### The problem
Instruction for the entries that follow: retype exactly the lines from the line with "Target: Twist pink" to the line with "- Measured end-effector", both included, and omit all others.

### Source records

+++

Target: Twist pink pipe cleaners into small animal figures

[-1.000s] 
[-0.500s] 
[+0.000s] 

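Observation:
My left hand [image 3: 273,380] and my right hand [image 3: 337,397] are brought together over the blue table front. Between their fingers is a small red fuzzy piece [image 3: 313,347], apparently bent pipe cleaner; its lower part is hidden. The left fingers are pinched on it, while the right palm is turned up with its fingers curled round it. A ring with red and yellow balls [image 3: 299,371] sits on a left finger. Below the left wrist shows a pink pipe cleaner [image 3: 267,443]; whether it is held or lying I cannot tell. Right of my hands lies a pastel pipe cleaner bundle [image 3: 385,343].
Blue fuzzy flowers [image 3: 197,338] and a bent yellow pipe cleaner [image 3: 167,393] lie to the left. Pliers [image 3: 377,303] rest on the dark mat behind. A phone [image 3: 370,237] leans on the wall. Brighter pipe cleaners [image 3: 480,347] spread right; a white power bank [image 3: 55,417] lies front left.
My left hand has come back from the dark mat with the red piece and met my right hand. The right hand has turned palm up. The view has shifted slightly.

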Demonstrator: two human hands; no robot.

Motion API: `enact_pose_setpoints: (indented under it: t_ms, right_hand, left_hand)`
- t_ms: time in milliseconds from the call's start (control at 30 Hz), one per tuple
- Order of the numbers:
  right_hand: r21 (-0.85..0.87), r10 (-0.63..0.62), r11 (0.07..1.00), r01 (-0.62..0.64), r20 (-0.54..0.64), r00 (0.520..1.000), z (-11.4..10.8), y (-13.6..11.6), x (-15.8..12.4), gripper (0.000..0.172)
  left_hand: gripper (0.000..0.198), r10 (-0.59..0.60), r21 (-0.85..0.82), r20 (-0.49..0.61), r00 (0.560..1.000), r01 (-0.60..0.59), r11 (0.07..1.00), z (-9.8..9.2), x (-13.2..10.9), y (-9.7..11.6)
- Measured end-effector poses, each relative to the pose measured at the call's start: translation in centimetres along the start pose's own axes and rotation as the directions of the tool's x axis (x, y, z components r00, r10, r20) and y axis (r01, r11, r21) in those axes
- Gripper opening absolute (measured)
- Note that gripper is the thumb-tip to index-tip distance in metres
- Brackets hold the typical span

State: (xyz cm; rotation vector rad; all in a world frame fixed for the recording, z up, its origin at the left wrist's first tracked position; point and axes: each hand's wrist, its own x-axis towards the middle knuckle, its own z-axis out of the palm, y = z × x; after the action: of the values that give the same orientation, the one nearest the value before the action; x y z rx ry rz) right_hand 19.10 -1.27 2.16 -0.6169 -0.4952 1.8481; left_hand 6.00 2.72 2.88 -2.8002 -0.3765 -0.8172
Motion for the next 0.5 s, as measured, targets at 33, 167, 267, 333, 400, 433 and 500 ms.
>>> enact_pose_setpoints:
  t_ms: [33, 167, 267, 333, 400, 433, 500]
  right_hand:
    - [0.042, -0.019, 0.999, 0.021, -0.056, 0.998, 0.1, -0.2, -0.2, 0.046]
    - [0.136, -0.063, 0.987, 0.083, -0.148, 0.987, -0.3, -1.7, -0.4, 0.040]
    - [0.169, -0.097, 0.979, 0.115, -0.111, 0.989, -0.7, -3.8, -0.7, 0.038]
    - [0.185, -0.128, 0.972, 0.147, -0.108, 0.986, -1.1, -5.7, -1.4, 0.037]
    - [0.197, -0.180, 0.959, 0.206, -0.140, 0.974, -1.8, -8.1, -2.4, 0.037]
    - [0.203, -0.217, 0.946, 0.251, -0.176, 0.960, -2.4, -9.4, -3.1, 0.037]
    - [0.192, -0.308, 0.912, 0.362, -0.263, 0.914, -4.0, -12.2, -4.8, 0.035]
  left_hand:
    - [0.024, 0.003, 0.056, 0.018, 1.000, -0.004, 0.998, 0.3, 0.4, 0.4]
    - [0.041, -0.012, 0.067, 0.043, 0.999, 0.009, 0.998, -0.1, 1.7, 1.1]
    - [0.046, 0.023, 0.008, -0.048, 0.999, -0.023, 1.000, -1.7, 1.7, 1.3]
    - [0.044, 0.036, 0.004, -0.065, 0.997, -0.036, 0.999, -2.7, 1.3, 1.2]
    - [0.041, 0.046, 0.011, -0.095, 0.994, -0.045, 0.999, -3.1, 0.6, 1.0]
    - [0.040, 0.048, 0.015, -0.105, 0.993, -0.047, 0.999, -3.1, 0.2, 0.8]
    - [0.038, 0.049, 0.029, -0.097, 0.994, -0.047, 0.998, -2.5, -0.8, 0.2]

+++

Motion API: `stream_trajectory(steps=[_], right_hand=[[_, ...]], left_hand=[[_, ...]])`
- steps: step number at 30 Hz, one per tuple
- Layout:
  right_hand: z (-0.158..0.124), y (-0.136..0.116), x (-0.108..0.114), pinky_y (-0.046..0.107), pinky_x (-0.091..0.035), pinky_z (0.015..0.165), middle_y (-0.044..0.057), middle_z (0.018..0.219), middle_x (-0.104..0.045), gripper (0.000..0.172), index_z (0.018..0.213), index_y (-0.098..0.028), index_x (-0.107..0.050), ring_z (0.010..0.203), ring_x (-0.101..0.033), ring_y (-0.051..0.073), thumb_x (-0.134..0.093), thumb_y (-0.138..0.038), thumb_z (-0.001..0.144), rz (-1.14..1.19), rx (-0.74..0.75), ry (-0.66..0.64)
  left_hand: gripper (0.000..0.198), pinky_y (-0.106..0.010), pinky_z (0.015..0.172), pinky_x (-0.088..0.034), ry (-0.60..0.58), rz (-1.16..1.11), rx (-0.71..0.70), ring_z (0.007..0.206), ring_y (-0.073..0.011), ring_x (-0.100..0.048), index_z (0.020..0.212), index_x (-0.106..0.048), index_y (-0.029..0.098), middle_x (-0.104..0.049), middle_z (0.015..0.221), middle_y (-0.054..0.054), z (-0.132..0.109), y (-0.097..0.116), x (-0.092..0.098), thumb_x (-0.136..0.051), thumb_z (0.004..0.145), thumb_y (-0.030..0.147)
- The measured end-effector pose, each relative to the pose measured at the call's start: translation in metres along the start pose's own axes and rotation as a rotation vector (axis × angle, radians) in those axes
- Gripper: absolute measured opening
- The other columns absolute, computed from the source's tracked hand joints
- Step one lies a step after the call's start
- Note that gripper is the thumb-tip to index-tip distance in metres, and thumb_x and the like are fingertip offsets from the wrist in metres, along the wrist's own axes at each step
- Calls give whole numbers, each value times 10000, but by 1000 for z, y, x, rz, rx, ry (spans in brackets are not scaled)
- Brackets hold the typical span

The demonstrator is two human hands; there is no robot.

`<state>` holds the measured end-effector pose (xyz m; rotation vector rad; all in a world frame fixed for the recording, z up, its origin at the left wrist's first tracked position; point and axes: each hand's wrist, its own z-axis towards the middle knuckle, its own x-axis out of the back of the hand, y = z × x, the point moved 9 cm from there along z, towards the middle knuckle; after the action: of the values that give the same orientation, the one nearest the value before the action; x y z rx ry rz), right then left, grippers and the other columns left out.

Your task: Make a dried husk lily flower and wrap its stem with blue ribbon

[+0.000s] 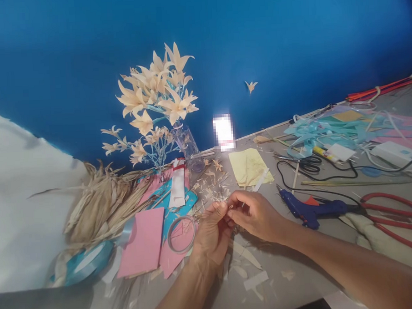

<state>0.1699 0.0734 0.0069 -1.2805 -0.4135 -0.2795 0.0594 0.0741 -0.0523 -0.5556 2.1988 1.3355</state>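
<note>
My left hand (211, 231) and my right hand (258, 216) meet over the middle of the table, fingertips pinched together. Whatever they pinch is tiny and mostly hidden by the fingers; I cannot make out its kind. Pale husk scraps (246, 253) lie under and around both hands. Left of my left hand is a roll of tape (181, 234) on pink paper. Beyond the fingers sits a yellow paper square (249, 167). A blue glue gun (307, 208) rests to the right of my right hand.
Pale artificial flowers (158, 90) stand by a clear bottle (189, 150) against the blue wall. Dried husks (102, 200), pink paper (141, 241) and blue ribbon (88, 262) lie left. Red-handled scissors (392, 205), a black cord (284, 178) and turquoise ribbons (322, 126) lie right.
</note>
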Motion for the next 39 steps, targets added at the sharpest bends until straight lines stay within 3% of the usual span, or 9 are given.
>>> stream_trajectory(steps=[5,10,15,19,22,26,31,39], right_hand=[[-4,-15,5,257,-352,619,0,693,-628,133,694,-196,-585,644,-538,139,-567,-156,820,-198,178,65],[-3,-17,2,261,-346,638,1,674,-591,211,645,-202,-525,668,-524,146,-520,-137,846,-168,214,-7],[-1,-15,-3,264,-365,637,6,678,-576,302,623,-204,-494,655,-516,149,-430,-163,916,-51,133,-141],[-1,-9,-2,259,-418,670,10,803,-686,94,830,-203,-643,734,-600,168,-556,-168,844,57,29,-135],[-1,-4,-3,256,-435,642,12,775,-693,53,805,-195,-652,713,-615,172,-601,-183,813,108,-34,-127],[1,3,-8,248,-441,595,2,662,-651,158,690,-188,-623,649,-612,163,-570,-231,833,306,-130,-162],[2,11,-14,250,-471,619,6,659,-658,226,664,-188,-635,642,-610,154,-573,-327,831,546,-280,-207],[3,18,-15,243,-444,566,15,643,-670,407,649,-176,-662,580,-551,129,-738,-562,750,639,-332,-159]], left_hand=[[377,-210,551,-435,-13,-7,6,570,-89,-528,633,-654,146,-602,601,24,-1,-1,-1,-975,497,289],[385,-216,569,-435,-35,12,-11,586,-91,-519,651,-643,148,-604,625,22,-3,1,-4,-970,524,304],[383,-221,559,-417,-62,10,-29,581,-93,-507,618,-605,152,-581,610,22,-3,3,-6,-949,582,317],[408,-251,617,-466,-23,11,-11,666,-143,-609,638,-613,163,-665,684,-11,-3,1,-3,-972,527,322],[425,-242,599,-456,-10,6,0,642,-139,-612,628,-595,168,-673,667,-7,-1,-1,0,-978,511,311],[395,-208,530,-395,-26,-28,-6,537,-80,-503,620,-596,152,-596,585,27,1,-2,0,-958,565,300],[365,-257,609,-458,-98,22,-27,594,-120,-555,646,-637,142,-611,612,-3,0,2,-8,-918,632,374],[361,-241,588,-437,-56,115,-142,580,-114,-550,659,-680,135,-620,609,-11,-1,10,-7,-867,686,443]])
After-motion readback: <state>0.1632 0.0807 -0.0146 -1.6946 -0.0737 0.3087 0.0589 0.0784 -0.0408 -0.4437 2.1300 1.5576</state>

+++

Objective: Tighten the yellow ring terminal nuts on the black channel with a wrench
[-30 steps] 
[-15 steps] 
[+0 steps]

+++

### Response below
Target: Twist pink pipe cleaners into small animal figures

[-1.000s] 
[-0.500s] 
[+0.000s] 

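Observation:
My left hand [image 3: 273,380] and my right hand [image 3: 337,397] are brought together over the blue table front. Between their fingers is a small red fuzzy piece [image 3: 313,347], apparently bent pipe cleaner; its lower part is hidden. The left fingers are pinched on it, while the right palm is turned up with its fingers curled round it. A ring with red and yellow balls [image 3: 299,371] sits on a left finger. Below the left wrist shows a pink pipe cleaner [image 3: 267,443]; whether it is held or lying I cannot tell. Right of my hands lies a pastel pipe cleaner bundle [image 3: 385,343].
Blue fuzzy flowers [image 3: 197,338] and a bent yellow pipe cleaner [image 3: 167,393] lie to the left. Pliers [image 3: 377,303] rest on the dark mat behind. A phone [image 3: 370,237] leans on the wall. Brighter pipe cleaners [image 3: 480,347] spread right; a white power bank [image 3: 55,417] lies front left.
My left hand has come back from the dark mat with the red piece and met my right hand. The right hand has turned palm up. The view has shifted slightly.
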
Demonstrator: two human hands; no robot.

Motion API: `enact_pose_setpoints: (indented under it: t_ms, right_hand, left_hand)`
- t_ms: time in milliseconds from the call's start (control at 30 Hz), one per tuple
- Order of the numbers:
  right_hand: r21 (-0.85..0.87), r10 (-0.63..0.62), r11 (0.07..1.00), r01 (-0.62..0.64), r20 (-0.54..0.64), r00 (0.520..1.000), z (-11.4..10.8), y (-13.6..11.6), x (-15.8..12.4), gripper (0.000..0.172)
  left_hand: gripper (0.000..0.198), r10 (-0.59..0.60), r21 (-0.85..0.82), r20 (-0.49..0.61), r00 (0.560..1.000), r01 (-0.60..0.59), r11 (0.07..1.00), z (-9.8..9.2), x (-13.2..10.9), y (-9.7..11.6)
- Measured end-effector poses, each relative to the pose measured at the call's start: translation in centimetres along the start pose's own axes and rotation as the directions of the tool's x axis (x, y, z components r00, r10, r20) and y axis (r01, r11, r21) in those axes

Nothing further is required of this output.